C'est un nouveau dirigeant qui va accompagner la société MGO (Mécanique Générale Outillage) pour son entrée dans sa quatrième décennie. Reprise en 2018 par Michel Reveillon, ce dernier a choisi de céder son entreprise implantée sur 2 sites en Bourgogne Franche-Comté (Varanges en Côte d'Or et Gray en Haute-Saône) à Cyril Cloppet, ingénieur de formation à l'ENSMM et fondateur, dès la sortie de ces études, de la société VariaPower spécialisée dans la conception et fabrication de variateurs de vitesse mécanique à haut rendement. "Ma recherche portait sur une reprise, soit d'un bureau d'études mécaniques situé à moins de 2h de Besançon soit d'une entreprise de mécanique générale de 10 à 20 salariés. Je suis tombé sur l'annonce de la vente de MGO sur le site Fusacq en mai 2024. On a signé la L.O.I. avec Michel Reveillon en juillet 2024 et la reprise officielle s'est faite en fin d'année 2024. Le cédant a choisi de vendre à un indépendant et non à un groupe", précise Cyril Clopet, aujourd'hui âgé de 38 ans.
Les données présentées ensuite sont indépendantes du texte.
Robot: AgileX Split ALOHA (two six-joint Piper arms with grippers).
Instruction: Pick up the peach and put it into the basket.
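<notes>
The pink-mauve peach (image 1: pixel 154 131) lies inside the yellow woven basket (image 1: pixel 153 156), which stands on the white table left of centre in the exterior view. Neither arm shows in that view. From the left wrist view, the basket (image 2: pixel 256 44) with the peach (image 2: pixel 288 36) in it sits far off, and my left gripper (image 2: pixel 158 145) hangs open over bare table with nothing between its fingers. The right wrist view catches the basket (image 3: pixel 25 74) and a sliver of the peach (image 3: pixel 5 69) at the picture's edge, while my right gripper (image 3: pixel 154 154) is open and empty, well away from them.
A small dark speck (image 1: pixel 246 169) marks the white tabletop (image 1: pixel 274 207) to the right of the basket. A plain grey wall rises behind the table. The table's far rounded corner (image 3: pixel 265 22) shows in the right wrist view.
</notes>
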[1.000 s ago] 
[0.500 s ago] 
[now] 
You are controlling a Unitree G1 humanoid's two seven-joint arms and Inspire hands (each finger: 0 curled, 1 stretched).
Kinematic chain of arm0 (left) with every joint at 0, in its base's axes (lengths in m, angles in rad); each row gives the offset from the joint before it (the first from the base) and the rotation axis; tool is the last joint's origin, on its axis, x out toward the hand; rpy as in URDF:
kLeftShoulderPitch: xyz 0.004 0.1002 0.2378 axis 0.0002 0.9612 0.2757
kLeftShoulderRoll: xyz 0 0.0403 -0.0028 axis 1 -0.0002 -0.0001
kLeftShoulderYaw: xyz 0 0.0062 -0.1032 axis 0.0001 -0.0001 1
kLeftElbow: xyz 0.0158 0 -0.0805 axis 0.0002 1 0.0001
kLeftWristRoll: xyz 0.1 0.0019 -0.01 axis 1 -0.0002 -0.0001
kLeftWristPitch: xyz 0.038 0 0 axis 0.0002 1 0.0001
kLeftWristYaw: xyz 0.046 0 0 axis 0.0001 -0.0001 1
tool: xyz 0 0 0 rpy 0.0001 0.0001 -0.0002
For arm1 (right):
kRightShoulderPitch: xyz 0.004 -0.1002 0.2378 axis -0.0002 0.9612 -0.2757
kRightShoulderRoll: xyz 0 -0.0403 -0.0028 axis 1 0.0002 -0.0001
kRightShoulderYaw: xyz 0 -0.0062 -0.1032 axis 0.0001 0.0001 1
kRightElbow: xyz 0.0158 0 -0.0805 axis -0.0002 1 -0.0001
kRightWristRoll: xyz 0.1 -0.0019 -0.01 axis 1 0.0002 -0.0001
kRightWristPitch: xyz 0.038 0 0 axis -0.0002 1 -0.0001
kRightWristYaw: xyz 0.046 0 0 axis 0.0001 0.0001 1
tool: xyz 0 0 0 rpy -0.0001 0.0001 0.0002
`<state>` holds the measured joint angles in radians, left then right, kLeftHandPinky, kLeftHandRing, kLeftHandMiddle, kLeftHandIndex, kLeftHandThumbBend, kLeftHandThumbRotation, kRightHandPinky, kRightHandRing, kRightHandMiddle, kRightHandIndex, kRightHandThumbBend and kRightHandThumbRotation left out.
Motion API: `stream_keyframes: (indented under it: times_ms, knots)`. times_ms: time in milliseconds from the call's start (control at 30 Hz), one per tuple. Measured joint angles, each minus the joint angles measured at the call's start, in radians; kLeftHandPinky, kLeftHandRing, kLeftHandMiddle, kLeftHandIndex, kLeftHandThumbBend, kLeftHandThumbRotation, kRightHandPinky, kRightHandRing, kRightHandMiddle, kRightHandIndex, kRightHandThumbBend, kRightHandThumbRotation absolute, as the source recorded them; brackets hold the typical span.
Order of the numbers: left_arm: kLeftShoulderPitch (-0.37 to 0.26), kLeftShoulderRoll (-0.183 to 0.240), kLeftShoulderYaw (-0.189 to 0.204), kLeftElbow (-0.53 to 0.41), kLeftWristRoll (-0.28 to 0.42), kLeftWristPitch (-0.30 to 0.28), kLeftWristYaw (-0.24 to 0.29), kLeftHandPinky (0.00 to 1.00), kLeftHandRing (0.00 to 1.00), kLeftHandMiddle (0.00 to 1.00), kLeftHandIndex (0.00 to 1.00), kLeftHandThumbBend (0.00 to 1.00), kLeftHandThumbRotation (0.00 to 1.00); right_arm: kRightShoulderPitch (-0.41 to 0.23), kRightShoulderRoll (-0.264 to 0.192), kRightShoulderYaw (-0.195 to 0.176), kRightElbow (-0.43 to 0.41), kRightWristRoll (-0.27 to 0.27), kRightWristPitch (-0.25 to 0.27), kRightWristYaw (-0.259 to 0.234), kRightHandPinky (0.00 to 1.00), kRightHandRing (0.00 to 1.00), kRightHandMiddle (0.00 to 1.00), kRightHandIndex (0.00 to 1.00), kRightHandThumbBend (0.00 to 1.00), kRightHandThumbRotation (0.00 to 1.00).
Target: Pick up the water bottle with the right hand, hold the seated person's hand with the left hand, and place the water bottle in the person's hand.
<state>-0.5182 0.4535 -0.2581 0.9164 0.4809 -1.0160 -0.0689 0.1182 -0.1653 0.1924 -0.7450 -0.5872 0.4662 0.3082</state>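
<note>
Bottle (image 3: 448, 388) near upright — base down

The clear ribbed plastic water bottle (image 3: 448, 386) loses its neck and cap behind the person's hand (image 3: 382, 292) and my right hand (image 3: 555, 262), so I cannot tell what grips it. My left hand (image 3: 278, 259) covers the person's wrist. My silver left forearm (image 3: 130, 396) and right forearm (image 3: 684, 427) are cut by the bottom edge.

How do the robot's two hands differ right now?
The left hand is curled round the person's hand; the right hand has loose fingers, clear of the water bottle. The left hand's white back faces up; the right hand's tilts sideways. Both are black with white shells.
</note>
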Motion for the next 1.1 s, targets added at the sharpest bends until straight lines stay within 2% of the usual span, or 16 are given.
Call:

Quelques mois après cette reprise, le jeune dirigeant mesure la chance d'être à la tête d'une entreprise structurée, entourée d’une équipe investie. "Mon prédécesseur avait fortement investi dans la modernisation du parc-machines. Je suis aujourd'hui plus sur l'amélioration de process. Nous avons pour objectif d'obtenir la norme ISO 9001 à horizon d'un an", explique le jeune dirigeant.
"Nous avons un savoir-faire apprécié dans la reprise d'usinage sur châssis"
MGO a construit sa réputation dans l'usinage de pièces techniques de petite et grande dimension, mais aussi en rectification, électro-érosion, brunissage, mécano-soudure, assemblage. "C'est une entreprise qui, avec ses deux unités de production très complémentaires, va se positionner sur de la petite pièce qui tient dans une main, produite à Varanges, jusqu'à de la pièce de 4 m de long réalisée à Gray. Ce site a été fortement modernisé. Nous avons un savoir-faire apprécié dans la reprise d'usinage sur châssis", ajoute Cyril Clopet.
La société qui compte 25 salariés (9 en Haute-Saône et 16 en Côte-d'Or) réalise un chiffre d'affaires de 3 millions d'euros que le repreneur espère passer à 4 millions à horizon 2030.